As for teaching a horse to shrink, you can do that with horses measured at the top of the withers. Trust me, I used to have an open jumper pony on lease that had been trained to shrink down to 14.2 as she was a hair over that.


----------



## skanzler (Feb 27, 2008)

Amy,

I agree, Nikki and I went out and played around with different scenerios of measuring the horses in the barn. And this method is absolutely rediculous if the sole reason for the change is to keep the "cheaters" honest....Boy is that a conundrum....... OH!

Number one the divot, spot, dent, dip whatever is ver subjective... Diferent on each horse depending on their overall bone structure. Some divot's are more apparent. When I press down or stretch the horse it definitely made a difference in the height.

When we did the measurement at the top of the withers the point was very easy to find and much more consistant. Also when we pressed down on the back and stretched the horse it did not change othe overall height of the horse.





Just what we found.

I am very interested to find out how our measuring clinic goes this weekend also. I am glad I signed up to be certified.....

What I can see happening at the shows is alot of time spent at the measuring table discussing where someone "thinks" the "sweet spot" on thier horse is.

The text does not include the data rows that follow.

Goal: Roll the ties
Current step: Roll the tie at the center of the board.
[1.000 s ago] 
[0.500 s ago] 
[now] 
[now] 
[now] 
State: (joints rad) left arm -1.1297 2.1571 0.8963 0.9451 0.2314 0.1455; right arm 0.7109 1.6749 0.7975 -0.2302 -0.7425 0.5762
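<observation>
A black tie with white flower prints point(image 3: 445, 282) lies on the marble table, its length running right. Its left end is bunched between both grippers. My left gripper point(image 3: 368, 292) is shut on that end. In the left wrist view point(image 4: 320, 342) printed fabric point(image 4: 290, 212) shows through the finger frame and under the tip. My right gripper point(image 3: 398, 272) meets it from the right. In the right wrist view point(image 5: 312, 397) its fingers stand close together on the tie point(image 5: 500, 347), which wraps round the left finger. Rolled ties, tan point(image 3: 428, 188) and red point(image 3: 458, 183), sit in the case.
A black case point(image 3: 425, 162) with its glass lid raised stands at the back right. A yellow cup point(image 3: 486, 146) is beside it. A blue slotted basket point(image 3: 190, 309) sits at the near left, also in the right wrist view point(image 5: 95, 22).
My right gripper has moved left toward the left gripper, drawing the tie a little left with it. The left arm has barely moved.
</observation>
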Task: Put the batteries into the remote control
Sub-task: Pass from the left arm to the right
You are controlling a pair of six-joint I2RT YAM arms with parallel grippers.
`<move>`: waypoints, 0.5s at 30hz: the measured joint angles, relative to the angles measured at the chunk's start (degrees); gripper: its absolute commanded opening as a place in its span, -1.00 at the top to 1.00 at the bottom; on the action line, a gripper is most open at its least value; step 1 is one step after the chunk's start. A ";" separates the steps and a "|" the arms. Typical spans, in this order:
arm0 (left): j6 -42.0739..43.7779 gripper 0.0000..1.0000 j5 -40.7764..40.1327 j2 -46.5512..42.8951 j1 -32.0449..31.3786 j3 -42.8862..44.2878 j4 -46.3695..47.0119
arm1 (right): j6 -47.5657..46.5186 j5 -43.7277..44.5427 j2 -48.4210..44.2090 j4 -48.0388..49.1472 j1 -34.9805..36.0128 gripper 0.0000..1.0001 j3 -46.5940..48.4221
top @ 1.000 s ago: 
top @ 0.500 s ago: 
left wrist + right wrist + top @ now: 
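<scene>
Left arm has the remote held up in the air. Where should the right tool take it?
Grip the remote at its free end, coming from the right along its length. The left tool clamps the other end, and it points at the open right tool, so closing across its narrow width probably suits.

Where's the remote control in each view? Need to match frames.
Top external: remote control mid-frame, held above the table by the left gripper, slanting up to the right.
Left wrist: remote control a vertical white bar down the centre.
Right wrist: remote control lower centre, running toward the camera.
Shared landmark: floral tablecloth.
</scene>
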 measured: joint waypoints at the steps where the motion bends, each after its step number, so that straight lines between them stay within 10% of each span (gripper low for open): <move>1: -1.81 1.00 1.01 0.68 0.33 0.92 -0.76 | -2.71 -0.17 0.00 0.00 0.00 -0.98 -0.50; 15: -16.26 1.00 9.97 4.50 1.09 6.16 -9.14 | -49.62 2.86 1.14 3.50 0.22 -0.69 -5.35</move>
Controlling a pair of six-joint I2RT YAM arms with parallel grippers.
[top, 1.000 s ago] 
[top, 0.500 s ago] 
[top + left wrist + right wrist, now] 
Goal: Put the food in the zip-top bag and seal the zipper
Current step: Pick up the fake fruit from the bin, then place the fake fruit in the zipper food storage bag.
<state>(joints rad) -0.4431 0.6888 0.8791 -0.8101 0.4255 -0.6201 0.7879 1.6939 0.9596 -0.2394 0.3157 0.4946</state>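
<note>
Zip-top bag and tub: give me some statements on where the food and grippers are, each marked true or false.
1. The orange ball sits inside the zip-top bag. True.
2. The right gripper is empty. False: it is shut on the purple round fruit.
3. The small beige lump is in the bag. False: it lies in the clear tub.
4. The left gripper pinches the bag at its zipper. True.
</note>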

I really feel sorry for the certified measuring person......Ohhhhh that will be me.....


----------



## sfmini (Feb 27, 2008)

Ah, but that certification will be for last hair of mane, not the new one since the new rule does not go into effect until 2009.


----------



## skanzler (Feb 27, 2008)

So are you telling me that we are paying money to be certified to measure incorrectly?????

So does this mean that we will have to pay to be recertified when the new rule goes into affect?????

Now does that make sense to anyone else?????

If they are going to offer certification, then the certification official should be allowed to teach the new method of measuring to those being offered this clinc.


----------



## sfmini (Feb 27, 2008)

I am sure that the new method will be discussed, but I have no idea what the person doing the clinic is planning. You will have to ask that person.


----------



## skanzler (Feb 27, 2008)

Well she is being sent by AMHA to certify us as official measurer's. I would assume that she would be teaching what AMHA has designated her to do.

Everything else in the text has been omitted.